These bones are called metatarsals and numbered one
through five with the fifth metatarsal being behind the
little toe. A tailors bunion exists when the fifth
metatarsal or tissues surrounding the fifth metatarsal
are prominent on the outside of the foot causing
irritation in shoe gear or pain with walking.
Surgical Correction
Surgical correction of a tailor's bunion is directed at
reducing the prominence surrounding the fifth
metatarsal. This can be accomplished by a variety of
methods depending on the cause of the prominence. Soft
tissue enlargements such as a bursa, neuroma or
ganglion can be the cause and easily removed in a simple
surgery. More commonly this soft tissue enlargement is
associated with an abnormality in the fifth metatarsal
bone.
The
fifth metatarsal bone can be prominent when the end of
the bone, called the head, is enlarged near the base of
the little toe. Surgical correction involves shaving the
enlarged portion of the bone. The fifth metatarsal bone
can also be prominent if it bows in the center. Similar
to a bunion this is corrected by either shaving off a
portion of the metatarsal or creating a surgical
fracture and realigning the bone. In most instances the
patient is allowed to walk in a surgical shoe following
surgery. In extreme cases it may be necessary for the
patient to use crutches for up to 6 weeks before
allowing full weight bearing on the foot. As with nearly
all foot surgeries, the patient is instructed to limit
the amount of walking and standing the first few weeks
following surgery to better ensure a good result.

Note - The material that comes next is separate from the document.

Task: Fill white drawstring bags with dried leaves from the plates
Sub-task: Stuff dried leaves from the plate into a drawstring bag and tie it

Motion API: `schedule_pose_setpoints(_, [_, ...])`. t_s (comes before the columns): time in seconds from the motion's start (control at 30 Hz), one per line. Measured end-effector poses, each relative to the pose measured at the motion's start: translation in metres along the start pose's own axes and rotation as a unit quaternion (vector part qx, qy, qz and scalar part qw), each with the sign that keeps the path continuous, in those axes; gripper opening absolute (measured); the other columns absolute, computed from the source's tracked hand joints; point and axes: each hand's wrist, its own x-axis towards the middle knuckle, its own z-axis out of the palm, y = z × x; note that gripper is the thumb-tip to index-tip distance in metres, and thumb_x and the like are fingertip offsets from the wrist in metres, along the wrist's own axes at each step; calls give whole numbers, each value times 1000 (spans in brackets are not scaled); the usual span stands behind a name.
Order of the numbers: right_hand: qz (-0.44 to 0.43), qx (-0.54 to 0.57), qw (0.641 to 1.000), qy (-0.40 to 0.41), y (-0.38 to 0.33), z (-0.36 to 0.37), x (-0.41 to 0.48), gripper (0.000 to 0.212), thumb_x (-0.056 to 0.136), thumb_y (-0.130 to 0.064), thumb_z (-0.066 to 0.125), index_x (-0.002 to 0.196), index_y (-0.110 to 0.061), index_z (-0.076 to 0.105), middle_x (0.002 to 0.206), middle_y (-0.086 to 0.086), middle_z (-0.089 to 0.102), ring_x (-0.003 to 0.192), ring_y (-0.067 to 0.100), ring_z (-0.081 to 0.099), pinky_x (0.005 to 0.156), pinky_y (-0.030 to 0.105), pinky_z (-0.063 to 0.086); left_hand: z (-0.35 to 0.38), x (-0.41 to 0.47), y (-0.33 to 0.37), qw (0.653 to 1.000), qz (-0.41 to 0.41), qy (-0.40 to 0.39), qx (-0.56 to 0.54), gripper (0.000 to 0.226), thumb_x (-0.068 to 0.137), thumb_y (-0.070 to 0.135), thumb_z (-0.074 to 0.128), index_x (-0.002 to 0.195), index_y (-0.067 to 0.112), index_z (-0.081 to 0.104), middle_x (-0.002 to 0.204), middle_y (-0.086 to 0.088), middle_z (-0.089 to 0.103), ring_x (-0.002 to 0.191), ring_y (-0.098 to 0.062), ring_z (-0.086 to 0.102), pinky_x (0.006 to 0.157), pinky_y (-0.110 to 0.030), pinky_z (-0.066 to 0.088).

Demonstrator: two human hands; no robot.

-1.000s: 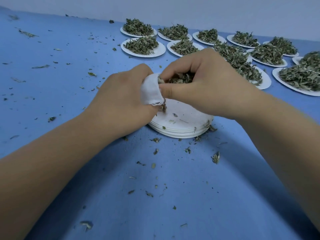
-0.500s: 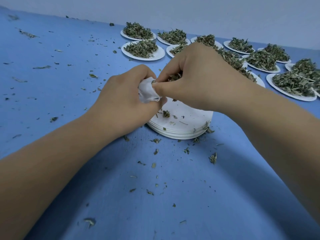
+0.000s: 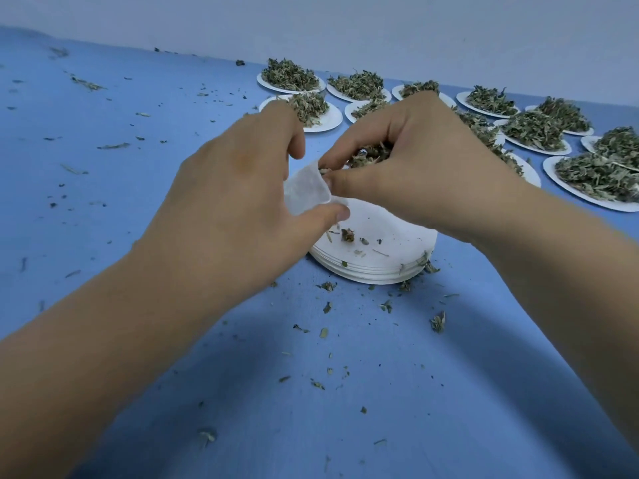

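Observation:
My left hand [image 3: 235,209] holds a small white drawstring bag [image 3: 306,191] between thumb and fingers, above a stack of white paper plates [image 3: 377,257]. My right hand [image 3: 425,171] is right beside it, cupped around a clump of dried leaves [image 3: 370,155], its thumb and forefinger at the bag's mouth. A few leaf bits lie on the top plate of the stack. Most of the bag is hidden behind my left hand.
Several white plates heaped with dried leaves [image 3: 594,174] stand along the back and right of the blue table [image 3: 138,140], near the pale wall. Leaf crumbs are scattered over the table around and in front of the plate stack.
Both hands have risen slightly above the plate stack. My left hand's fingers have loosened so more of the bag shows. More leaf bits lie on the top plate.

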Motion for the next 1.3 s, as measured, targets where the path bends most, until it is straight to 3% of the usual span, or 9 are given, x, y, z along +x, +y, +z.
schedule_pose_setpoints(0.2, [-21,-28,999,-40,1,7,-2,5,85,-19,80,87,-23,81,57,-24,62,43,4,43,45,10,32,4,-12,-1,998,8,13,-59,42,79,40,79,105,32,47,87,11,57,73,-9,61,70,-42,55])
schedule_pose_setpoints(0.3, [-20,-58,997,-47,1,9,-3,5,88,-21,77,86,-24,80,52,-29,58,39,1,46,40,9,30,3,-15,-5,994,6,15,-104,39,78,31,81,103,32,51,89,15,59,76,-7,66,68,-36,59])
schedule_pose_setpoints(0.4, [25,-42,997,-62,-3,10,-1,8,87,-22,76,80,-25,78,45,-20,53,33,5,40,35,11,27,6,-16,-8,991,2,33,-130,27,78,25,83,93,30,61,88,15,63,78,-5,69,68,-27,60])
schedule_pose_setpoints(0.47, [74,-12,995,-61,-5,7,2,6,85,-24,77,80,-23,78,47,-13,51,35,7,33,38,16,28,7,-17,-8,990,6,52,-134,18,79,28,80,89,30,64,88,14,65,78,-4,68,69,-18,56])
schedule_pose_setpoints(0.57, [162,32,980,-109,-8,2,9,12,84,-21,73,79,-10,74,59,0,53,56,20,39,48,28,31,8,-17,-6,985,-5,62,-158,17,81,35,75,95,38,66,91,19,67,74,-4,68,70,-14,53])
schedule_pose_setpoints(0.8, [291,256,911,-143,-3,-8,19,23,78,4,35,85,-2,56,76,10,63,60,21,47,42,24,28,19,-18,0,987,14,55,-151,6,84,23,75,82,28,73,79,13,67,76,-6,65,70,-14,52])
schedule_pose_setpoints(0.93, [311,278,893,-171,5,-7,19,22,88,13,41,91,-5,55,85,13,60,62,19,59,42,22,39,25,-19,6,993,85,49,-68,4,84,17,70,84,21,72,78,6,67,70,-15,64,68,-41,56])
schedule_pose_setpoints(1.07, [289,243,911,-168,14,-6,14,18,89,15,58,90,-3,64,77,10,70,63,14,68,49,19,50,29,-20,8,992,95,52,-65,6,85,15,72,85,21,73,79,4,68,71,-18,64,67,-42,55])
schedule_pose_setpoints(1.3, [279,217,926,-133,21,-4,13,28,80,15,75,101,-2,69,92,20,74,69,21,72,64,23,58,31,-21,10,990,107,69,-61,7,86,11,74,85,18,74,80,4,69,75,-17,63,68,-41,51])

Typically the patient is instructed to keep the foot
elevated during the day when possible. Return to work
can be as short as one week and as long as six weeks
depending on the amount of walking and standing
required. Because surgery does not correct the cause of
the deformity it is often recommended that following the
surgery the patient wear a functional foot orthotic.
These devices can be worn in normal shoes and correct
the underlying cause of the deformity.
Anesthesia
Most
often the surgery is performed in an outpatient surgery
center or hospital. Some surgeons may perform this
surgery in their office. Anesthesia for the surgery can
be done under strict local anesthesia where that portion
of the foot is anesthetized similar to a tooth during
dental work. If performed in a hospital or surgery
center the local anesthesia is combined with
intra-venous sedation to make the patient drowsy.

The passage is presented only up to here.